Investing.com – Dick’s Sporting Goods slumped Tuesday as the retailer’s downbeat outlook and weak margin growth offset better-than-expected fourth-quarter results.
Dick’s Sporting Goods (NYSE:DKS) reported fourth-quarter earnings of $1.07 per share, down from $1.22 a year earlier, on revenue of $2.49 billion, down from $2.66 billion a year earlier.
That beat estimates from Investing.com for earnings of $1.06 a share on revenue of $2.48 billion, but shares fell 10% as the retailer delivered a dour outlook for 2019 same-store sales growth.
Dick’s guided 2019 earnings per share in the range of $3.15 to $3.35 and same-store sales flat to up 2%.
Analysts also highlighted narrower gross margins as a pain point for the stock, but said margin growth would improve.
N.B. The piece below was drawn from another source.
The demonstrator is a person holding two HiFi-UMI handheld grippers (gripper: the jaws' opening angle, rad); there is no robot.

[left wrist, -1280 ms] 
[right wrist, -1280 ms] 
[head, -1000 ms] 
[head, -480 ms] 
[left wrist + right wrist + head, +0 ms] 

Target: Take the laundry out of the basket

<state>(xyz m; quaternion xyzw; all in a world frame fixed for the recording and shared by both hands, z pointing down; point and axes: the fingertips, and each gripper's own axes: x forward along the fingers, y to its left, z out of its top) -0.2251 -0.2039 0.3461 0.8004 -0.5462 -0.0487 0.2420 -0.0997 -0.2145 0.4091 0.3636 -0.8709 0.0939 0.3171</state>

Dick’s said it would remove the hunt category from an additional 125 stores in 2019 after removing it from 10 stores late in the third quarter of last year.
“Gross margin narrowed 120 basis points to 27.9%, missing consensus,” said CFRA, an independent research provider. “That said, we see headwinds from phasing to meaningfully abate and be a long-term positive for margins in FY 21.”
“The decision, in our view, gives DKS the opportunity to optimize assortment and floor space to higher-margin categories, such as private labels,” CFRA said.